*Work request*
Copy out the complete listing, word for word.
───── Dataset section
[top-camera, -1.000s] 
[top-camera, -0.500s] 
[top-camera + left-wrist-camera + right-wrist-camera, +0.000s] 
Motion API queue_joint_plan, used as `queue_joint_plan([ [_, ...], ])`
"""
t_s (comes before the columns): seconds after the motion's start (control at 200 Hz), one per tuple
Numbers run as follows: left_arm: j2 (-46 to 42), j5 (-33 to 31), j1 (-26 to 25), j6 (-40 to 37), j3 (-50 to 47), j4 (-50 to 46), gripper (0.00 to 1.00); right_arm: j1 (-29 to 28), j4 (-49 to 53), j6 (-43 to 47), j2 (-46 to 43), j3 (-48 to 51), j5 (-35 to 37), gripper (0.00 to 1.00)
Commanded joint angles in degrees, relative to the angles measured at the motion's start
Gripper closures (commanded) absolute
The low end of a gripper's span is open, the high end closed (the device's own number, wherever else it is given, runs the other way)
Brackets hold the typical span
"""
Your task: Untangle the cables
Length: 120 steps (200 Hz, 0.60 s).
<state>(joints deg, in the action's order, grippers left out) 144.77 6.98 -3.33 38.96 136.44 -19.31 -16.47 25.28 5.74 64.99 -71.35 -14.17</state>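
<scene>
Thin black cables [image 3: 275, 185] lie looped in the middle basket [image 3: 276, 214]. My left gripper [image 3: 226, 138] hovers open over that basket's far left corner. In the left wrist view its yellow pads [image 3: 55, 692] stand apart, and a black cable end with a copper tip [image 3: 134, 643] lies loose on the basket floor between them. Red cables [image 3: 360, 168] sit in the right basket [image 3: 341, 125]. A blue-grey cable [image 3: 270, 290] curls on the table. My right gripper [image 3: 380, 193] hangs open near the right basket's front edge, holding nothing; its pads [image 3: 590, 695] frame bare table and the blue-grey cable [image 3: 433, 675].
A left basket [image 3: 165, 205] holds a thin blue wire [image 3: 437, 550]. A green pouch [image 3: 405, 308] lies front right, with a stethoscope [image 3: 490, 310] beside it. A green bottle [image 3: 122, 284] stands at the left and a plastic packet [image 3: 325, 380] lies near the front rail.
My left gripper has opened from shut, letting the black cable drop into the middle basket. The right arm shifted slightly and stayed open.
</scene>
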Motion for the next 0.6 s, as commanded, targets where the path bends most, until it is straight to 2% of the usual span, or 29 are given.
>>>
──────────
*Solution to this problem*
[top-camera, -1.000s] 
[top-camera, -0.500s] 
[top-camera + left-wrist-camera + right-wrist-camera, +0.000s] 
Motion API queue_joint_plan, used as `queue_joint_plan([ [_, ...], ])`
"""
t_s (comes before the columns): seconds after the motion's start (control at 200 Hz), one per tuple
Numbers run as follows: left_arm: j2 (-46 to 42), j5 (-33 to 31), j1 (-26 to 25), j6 (-40 to 37), j3 (-50 to 47), j4 (-50 to 46), gripper (0.00 to 1.00); right_arm: j1 (-29 to 28), j4 (-49 to 53), j6 (-43 to 47), j2 (-46 to 43), j3 (-48 to 51), j5 (-35 to 37), gripper (0.00 to 1.00)
Commanded joint angles in degrees, relative to the angles measured at the motion's start
Gripper closures (commanded) absolute
The low end of a gripper's span is open, the high end closed (the device's own number, wherever else it is given, runs the other way)
Brackets hold the typical span
"""
Your task: Untangle the cables
Length: 120 steps (200 Hz, 0.60 s).
<state>(joints deg, in the action's order, grippers left out) 144.77 6.98 -3.33 38.96 136.44 -19.31 -16.47 25.28 5.74 64.99 -71.35 -14.17</state>
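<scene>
Thin black cables [image 3: 275, 185] lie looped in the middle basket [image 3: 276, 214]. My left gripper [image 3: 226, 138] hovers open over that basket's far left corner. In the left wrist view its yellow pads [image 3: 55, 692] stand apart, and a black cable end with a copper tip [image 3: 134, 643] lies loose on the basket floor between them. Red cables [image 3: 360, 168] sit in the right basket [image 3: 341, 125]. A blue-grey cable [image 3: 270, 290] curls on the table. My right gripper [image 3: 380, 193] hangs open near the right basket's front edge, holding nothing; its pads [image 3: 590, 695] frame bare table and the blue-grey cable [image 3: 433, 675].
A left basket [image 3: 165, 205] holds a thin blue wire [image 3: 437, 550]. A green pouch [image 3: 405, 308] lies front right, with a stethoscope [image 3: 490, 310] beside it. A green bottle [image 3: 122, 284] stands at the left and a plastic packet [image 3: 325, 380] lies near the front rail.
My left gripper has opened from shut, letting the black cable drop into the middle basket. The right arm shifted slightly and stayed open.
</scene>
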Motion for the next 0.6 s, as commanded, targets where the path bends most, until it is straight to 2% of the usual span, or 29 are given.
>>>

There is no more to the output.